# The "Leave Me Alone" Party...Sign Me Up!!!



## OfficerObie59 (Sep 14, 2007)

*Forming the 'Leave Me Alone' Party*

Posted By Mike Baron On September 9, 2009 @ 8:33 am In Featured Story, Politics | 158 Comments

_"Barack Obama will require you to work. He is going to demand that you shed your cynicism. That you put down your divisions. That you come out of your isolation, that you move out of your comfort zones. That you push yourselves to be better. And that you engage. *Barack will never allow you to go back to your lives as usual*, uninvolved, uninformed."_ -Michelle Obama

​
There is a right not specifically spelled out in the Bill of Rights but implicit in every restriction on the federal government: the right to be left alone. Our nation was founded by individuals seeking relief from overbearing governments and religions. Rugged individualism isn't merely a conceit of John Wayne movies. It has been and will continue to be a way of life for Americans who believe this nation was founded on the rights of the individual. Not the rights of government.

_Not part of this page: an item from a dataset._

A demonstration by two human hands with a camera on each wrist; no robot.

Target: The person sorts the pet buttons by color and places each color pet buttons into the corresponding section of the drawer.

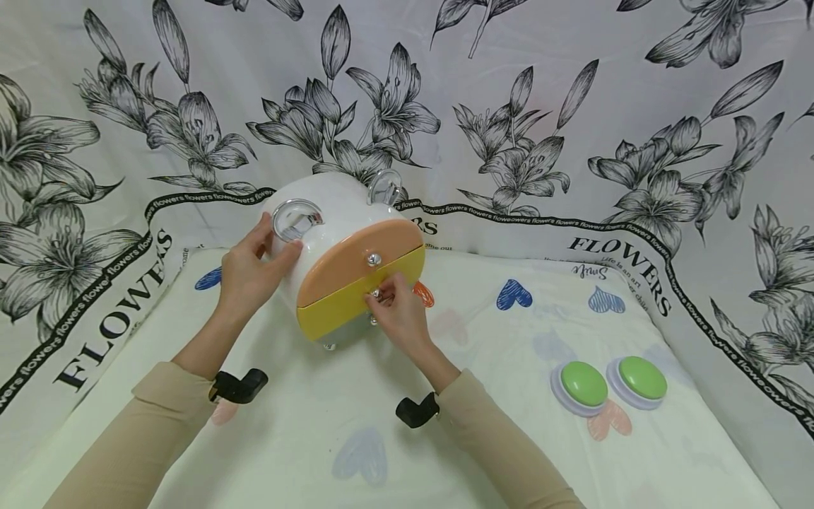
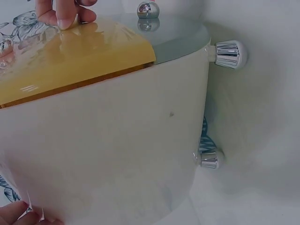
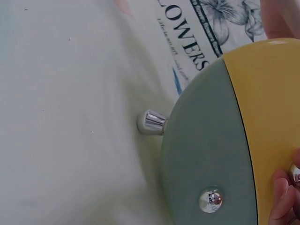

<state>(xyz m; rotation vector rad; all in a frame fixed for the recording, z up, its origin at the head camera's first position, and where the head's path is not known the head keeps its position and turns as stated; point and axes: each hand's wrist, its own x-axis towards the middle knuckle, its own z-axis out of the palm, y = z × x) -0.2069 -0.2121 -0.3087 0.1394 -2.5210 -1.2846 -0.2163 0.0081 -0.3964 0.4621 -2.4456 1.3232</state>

Yet today we are saddled with the most overbearing, intrusive government in American history, a gang of socialist ideologues who seek to exercise control over every facet of human existence including our food, the education of our children, and our exercise habits. People may argue where this urge to control the lives of others originates, but there can be no doubt that the present administration does not see individual liberties when they look at the constitution. They see the governments' rights and the subjects' obligations. They have turned the Declaration of Independence and the Bill of Rights on its ear.

They see individuals only in terms of how much money they can squeeze from each citizen. This government reminds me of Zieffer Meird, the intergalactic slaver from my science fiction comic _Nexus_. Zieffer captured people, decapitated them, and found a way to keep the heads alive to use as batteries. Obama would like to be Zeiffer Meird. He seeks to silence the individual. Shut up and pay your taxes. The only voices to whom he will listen are groups: the trial lawyers, SEIU, UAW, ACORN, the usual suspects.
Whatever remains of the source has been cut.